On a fundamental level, yes but they'd probably in practice delegate much routine authority to elected representatives who would serve like a board of directors and who would in turn likely be given, and exercise, the right to delegate some of that authority to particular individual employees (directly to officers, who then delegate to subordinate managers, etc.)

Do you mean every company should be a worker owned coop? If that's your suggestion, that's already possible. Why not continue giving people the option of working in a traditional hierarchical enterprise, and working in a coop? Why make the latter mandatory?
Citizens don't have rights over every single decision in a democracy either. They elect representatives. Worker democracy could work similarly. As for why it is "necessary", presumably it would guide decisions so that the needs of the workers were taken into account, which very often doesn't happen.
Worker-owned coops exist. No one is stopping people from forming them. By all means, help develop these organisations. But the government shouldn't be stepping in and prohibiting other voluntary organisational structures.
I never said it was the same thing and I didn't make an argument.

If you think "true freedom" is the ability to choose between minimum wage servitude and a (substantially criminalized) panhandling lifestyle that doesn't say much for your conception of freedom.

If you're not making an argument then why even mention it?

True freedom is living in a society that provides the necessities for every individual, or living in a completely lawless non-society.

What is it that you are getting at, exactly? Or are you just posting to being argumentative (without making an argument).

To determine if you really thought that not being able to choose your master was the distinguishing feature of slavery as you previously claimed.

Apparently you didn't really think that.

My point was that there's no stark dividing line between freedom and slavery and that wage slavery does indeed share many of the same features as chattel slavery.

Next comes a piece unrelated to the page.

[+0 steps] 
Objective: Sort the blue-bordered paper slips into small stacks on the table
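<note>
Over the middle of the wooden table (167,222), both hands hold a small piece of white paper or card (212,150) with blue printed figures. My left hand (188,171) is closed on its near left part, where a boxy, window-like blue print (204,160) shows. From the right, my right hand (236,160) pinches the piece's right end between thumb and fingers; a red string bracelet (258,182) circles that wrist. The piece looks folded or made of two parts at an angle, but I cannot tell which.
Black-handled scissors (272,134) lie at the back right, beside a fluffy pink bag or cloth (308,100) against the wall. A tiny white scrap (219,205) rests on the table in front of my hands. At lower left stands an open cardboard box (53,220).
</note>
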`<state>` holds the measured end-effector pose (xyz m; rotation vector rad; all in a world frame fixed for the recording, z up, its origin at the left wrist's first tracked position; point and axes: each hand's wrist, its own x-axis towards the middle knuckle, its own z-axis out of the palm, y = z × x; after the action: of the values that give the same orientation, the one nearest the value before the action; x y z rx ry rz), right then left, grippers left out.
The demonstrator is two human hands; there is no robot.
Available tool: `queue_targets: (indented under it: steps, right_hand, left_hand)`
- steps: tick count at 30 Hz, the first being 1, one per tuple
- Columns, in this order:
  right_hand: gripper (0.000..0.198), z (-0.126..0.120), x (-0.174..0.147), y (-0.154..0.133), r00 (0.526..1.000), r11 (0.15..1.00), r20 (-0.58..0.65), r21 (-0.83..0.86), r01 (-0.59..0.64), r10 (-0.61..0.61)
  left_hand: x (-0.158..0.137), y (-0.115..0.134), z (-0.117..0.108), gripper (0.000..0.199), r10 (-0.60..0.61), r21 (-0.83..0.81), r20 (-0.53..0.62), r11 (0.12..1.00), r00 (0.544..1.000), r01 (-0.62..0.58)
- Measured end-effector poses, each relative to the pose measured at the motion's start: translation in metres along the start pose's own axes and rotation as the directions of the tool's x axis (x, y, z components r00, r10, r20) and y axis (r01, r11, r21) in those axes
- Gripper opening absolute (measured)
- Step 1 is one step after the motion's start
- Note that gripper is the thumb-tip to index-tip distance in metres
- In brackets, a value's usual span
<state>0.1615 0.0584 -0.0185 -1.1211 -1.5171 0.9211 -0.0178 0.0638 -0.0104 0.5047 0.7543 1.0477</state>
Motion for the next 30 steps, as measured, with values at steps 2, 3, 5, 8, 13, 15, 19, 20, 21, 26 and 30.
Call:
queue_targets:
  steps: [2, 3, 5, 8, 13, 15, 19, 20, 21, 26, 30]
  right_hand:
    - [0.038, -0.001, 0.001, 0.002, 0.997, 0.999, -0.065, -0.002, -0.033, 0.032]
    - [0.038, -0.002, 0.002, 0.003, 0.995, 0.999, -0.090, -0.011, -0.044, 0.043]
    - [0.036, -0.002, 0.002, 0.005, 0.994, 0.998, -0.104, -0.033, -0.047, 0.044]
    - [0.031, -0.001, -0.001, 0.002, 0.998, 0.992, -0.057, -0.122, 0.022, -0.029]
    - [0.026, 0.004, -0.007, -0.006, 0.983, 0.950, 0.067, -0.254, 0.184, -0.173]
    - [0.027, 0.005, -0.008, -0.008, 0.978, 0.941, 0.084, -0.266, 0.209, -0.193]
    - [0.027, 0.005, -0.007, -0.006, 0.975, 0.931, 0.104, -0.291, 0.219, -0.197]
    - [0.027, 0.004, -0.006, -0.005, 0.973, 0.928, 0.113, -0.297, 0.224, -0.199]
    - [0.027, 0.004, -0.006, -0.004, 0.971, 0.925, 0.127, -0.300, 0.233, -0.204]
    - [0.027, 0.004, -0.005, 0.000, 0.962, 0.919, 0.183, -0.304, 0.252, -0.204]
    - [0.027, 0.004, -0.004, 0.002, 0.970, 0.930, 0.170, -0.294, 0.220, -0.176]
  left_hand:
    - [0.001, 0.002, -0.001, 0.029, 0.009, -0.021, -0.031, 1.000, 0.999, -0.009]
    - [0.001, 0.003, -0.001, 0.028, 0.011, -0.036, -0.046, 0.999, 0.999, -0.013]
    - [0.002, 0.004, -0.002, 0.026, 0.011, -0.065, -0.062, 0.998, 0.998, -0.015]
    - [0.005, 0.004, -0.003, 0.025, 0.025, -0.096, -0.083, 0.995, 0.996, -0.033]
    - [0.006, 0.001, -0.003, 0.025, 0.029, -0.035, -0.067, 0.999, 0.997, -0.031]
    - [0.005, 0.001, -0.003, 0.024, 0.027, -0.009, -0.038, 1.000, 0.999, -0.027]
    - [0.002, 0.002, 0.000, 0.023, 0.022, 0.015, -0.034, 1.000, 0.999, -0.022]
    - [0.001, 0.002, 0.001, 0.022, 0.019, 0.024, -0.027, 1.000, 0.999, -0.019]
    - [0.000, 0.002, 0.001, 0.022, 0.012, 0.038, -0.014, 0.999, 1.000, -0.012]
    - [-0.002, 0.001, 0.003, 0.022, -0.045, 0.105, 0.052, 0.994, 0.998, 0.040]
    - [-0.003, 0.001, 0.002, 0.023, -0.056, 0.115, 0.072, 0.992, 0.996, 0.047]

Being dependent on someone to survive is not antithetical to freedom. What distinguishes a free society from an unfree one is that in the former, no one violates your right to your person or property, through theft, fraud, violence and threats of violence, as long as you do not violate other people's equal right to the same.

Laws prohibiting private enterprise, or mandating that individuals pay a tax on their private income, limit a person's freedom, as they involve a threat to their person, in a situation where they have not violated any other party's rights.

Freedom does not mean economic security. It does not mean empowerment. These are independent attributes.